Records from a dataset
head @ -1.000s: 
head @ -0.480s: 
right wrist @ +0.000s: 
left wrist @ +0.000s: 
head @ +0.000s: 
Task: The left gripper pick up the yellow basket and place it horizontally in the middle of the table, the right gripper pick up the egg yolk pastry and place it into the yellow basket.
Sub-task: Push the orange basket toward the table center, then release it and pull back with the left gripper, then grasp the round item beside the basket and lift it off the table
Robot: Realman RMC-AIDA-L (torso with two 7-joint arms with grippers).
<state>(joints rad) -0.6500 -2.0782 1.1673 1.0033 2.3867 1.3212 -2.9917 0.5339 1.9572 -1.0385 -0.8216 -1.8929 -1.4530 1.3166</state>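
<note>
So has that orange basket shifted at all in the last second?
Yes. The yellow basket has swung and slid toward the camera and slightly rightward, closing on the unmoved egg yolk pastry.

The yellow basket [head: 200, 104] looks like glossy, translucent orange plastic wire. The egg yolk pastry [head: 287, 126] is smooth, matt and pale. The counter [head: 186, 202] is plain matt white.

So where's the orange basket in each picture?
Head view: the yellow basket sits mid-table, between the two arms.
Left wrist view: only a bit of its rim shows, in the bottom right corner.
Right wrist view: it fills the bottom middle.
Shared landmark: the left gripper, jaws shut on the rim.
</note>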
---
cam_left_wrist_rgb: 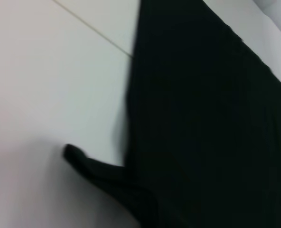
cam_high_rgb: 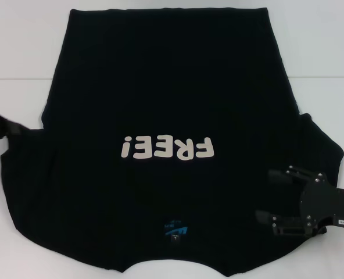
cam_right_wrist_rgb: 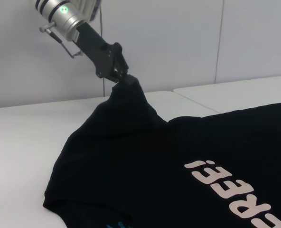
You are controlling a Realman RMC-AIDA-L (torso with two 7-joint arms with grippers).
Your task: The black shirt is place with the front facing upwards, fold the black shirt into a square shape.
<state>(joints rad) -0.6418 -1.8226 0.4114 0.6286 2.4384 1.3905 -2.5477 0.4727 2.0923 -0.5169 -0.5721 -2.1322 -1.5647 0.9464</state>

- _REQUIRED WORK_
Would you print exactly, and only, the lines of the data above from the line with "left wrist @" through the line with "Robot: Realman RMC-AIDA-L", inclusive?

- _EXERCISE SOLUTION_
left wrist @ +0.000s: 
head @ +0.000s: 
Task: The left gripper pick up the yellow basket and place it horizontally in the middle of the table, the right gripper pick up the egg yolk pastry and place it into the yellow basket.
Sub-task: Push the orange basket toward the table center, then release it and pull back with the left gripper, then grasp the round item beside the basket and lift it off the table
Robot: Realman RMC-AIDA-L (torso with two 7-joint arms with grippers).

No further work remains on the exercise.